#### EXERCISE DIRECTIONS
After locating the line that contains "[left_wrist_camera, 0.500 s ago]" in the data below, set down exactly that line and each one after it through the line that contains "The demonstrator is", and nothing more.

#### RECORDED DATA
──────

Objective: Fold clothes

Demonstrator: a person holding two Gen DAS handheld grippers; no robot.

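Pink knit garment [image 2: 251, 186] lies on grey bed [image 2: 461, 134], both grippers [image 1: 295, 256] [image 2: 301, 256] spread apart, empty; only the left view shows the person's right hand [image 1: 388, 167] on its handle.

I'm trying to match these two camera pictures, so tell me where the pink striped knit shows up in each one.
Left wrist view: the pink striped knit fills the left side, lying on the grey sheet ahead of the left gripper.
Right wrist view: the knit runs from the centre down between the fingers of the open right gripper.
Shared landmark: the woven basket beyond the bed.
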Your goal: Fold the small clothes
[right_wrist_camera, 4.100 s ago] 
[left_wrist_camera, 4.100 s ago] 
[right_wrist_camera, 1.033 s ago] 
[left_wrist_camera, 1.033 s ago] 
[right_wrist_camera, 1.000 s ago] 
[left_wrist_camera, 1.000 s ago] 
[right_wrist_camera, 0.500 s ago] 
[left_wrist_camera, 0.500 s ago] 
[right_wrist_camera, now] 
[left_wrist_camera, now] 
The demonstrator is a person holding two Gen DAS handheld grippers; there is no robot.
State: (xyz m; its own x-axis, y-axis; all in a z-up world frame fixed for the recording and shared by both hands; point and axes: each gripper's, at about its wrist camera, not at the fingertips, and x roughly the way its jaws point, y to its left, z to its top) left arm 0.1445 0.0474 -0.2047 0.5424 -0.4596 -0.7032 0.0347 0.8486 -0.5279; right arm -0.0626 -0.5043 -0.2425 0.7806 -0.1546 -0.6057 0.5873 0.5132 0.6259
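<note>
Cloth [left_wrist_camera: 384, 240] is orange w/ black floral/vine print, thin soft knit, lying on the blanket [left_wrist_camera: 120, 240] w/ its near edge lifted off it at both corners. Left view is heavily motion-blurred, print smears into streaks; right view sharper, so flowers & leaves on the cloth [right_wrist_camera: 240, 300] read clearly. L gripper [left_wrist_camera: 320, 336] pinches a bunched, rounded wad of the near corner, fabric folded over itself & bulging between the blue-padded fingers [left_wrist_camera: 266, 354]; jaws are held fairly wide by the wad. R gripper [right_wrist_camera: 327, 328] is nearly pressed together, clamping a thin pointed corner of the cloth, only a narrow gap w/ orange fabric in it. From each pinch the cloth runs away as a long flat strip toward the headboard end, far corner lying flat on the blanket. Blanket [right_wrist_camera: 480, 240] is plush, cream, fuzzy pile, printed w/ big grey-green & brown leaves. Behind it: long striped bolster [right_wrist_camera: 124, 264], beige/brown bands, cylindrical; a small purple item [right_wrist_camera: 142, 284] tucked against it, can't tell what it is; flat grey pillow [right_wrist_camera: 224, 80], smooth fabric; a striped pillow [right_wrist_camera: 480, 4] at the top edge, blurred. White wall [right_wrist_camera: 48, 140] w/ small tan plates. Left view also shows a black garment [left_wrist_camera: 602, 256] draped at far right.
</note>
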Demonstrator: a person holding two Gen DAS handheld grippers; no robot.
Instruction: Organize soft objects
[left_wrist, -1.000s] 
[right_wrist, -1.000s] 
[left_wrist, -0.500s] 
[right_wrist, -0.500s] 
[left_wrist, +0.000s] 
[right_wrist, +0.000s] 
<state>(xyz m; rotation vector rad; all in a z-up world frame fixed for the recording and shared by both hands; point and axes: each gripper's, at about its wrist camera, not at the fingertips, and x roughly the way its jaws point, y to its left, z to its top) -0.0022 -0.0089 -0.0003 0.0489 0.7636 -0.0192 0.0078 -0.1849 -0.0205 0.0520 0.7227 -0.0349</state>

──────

#### ANSWER SPACE
[left_wrist_camera, 0.500 s ago] 
[right_wrist_camera, now] 
[left_wrist_camera, now] 
The demonstrator is a person holding two Gen DAS handheld grippers; there is no robot.

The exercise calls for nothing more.